* **About this exercise**
Give back the full data, unchanged and complete.

── Data provided

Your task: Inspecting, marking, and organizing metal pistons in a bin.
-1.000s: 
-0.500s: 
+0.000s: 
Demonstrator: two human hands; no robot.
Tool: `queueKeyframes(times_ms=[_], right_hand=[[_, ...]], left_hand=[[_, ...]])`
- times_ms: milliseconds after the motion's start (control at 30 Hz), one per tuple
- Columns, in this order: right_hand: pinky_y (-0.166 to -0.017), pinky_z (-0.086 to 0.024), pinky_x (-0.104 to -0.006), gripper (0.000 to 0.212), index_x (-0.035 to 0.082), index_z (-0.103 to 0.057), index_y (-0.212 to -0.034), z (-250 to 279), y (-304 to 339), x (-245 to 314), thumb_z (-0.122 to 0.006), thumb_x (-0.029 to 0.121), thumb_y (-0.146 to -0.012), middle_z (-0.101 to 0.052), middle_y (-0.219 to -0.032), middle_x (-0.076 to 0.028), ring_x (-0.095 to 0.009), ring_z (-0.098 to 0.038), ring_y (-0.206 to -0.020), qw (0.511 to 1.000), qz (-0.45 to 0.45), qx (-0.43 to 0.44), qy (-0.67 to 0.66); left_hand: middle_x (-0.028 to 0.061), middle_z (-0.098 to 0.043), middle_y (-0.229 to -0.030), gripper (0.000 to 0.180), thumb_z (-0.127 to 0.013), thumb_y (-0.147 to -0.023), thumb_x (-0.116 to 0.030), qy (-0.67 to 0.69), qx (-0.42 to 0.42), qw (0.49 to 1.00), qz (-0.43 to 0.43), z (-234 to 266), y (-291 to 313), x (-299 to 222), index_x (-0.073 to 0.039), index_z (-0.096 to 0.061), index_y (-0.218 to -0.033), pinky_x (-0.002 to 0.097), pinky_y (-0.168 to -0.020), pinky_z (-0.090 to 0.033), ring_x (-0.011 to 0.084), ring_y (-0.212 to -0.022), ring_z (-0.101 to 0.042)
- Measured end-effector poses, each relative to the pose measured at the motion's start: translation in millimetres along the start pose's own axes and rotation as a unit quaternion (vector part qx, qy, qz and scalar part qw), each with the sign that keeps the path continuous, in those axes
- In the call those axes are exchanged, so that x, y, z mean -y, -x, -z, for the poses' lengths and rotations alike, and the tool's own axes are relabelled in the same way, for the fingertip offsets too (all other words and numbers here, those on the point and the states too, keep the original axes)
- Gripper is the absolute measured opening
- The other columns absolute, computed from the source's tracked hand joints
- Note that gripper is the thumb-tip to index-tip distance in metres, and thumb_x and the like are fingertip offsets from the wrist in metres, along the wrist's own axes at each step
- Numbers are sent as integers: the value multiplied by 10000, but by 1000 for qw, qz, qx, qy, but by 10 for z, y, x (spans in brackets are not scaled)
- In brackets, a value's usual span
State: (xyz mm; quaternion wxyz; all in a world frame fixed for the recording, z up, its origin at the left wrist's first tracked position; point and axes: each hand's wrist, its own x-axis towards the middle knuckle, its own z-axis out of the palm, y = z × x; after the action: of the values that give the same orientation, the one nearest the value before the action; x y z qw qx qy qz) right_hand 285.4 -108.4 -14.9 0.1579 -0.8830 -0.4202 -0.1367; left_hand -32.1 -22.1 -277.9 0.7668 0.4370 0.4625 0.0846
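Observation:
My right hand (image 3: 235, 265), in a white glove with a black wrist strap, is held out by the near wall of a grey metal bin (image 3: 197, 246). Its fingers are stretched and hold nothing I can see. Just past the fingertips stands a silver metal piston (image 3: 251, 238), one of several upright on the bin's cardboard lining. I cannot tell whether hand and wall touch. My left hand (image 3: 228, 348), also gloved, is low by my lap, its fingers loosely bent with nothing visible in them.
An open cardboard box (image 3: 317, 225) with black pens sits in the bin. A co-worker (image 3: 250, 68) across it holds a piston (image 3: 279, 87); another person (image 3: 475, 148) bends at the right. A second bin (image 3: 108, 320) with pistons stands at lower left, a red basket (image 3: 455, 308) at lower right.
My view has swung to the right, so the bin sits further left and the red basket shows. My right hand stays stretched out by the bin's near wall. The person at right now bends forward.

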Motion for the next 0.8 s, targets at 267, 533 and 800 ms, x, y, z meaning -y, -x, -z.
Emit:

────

* **Answer to this task**
Your task: Inspecting, marking, and organizing metal pistons in a bin.
-1.000s: 
-0.500s: 
+0.000s: 
Demonstrator: two human hands; no robot.
Tool: `queueKeyframes(times_ms=[_], right_hand=[[_, ...]], left_hand=[[_, ...]])`
- times_ms: milliseconds after the motion's start (control at 30 Hz), one per tuple
- Columns, in this order: right_hand: pinky_y (-0.166 to -0.017), pinky_z (-0.086 to 0.024), pinky_x (-0.104 to -0.006), gripper (0.000 to 0.212), index_x (-0.035 to 0.082), index_z (-0.103 to 0.057), index_y (-0.212 to -0.034), z (-250 to 279), y (-304 to 339), x (-245 to 314), thumb_z (-0.122 to 0.006), thumb_x (-0.029 to 0.121), thumb_y (-0.146 to -0.012), middle_z (-0.101 to 0.052), middle_y (-0.219 to -0.032), middle_x (-0.076 to 0.028), ring_x (-0.095 to 0.009), ring_z (-0.098 to 0.038), ring_y (-0.206 to -0.020), qw (0.511 to 1.000), qz (-0.45 to 0.45), qx (-0.43 to 0.44), qy (-0.67 to 0.66); left_hand: middle_x (-0.028 to 0.061), middle_z (-0.098 to 0.043), middle_y (-0.229 to -0.030), gripper (0.000 to 0.180), thumb_z (-0.127 to 0.013), thumb_y (-0.147 to -0.023), thumb_x (-0.116 to 0.030), qy (-0.67 to 0.69), qx (-0.42 to 0.42), qw (0.49 to 1.00), qz (-0.43 to 0.43), z (-234 to 266), y (-291 to 313), x (-299 to 222), index_x (-0.073 to 0.039), index_z (-0.096 to 0.061), index_y (-0.218 to -0.033), pinky_x (-0.002 to 0.097), pinky_y (-0.168 to -0.020), pinky_z (-0.090 to 0.033), ring_x (-0.011 to 0.084), ring_y (-0.212 to -0.022), ring_z (-0.101 to 0.042)
- Measured end-effector poses, each relative to the pose measured at the motion's start: translation in millimetres along the start pose's own axes and rotation as a unit quaternion (vector part qx, qy, qz and scalar part qw), each with the sign that keeps the path continuous, in those axes
- In the call those axes are exchanged, so that x, y, z mean -y, -x, -z, for the poses' lengths and rotations alike, and the tool's own axes are relabelled in the same way, for the fingertip offsets too (all other words and numbers here, those on the point and the states too, keep the original axes)
- Gripper is the absolute measured opening
- The other columns absolute, computed from the source's tracked hand joints
- Note that gripper is the thumb-tip to index-tip distance in metres, and thumb_x and the like are fingertip offsets from the wrist in metres, along the wrist's own axes at each step
- Numbers are sent as integers: the value multiplied by 10000, but by 1000 for qw, qz, qx, qy, but by 10 for z, y, x (spans in brackets are not scaled)
- In brackets, a value's usual span
State: (xyz mm; quaternion wxyz; all in a world frame fixed for the recording, z up, its origin at the left wrist's first tracked position; point and axes: each hand's wrist, its own x-axis towards the middle knuckle, its own z-axis out of the palm, y = z × x; after the action: of the values that give the same orientation, the one nearest the value before the action; x y z qw qx qy qz) right_hand 285.4 -108.4 -14.9 0.1579 -0.8830 -0.4202 -0.1367; left_hand -32.1 -22.1 -277.9 0.7668 0.4370 0.4625 0.0846
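Observation:
My right hand (image 3: 235, 265), in a white glove with a black wrist strap, is held out by the near wall of a grey metal bin (image 3: 197, 246). Its fingers are stretched and hold nothing I can see. Just past the fingertips stands a silver metal piston (image 3: 251, 238), one of several upright on the bin's cardboard lining. I cannot tell whether hand and wall touch. My left hand (image 3: 228, 348), also gloved, is low by my lap, its fingers loosely bent with nothing visible in them.
An open cardboard box (image 3: 317, 225) with black pens sits in the bin. A co-worker (image 3: 250, 68) across it holds a piston (image 3: 279, 87); another person (image 3: 475, 148) bends at the right. A second bin (image 3: 108, 320) with pistons stands at lower left, a red basket (image 3: 455, 308) at lower right.
My view has swung to the right, so the bin sits further left and the red basket shows. My right hand stays stretched out by the bin's near wall. The person at right now bends forward.
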
Motion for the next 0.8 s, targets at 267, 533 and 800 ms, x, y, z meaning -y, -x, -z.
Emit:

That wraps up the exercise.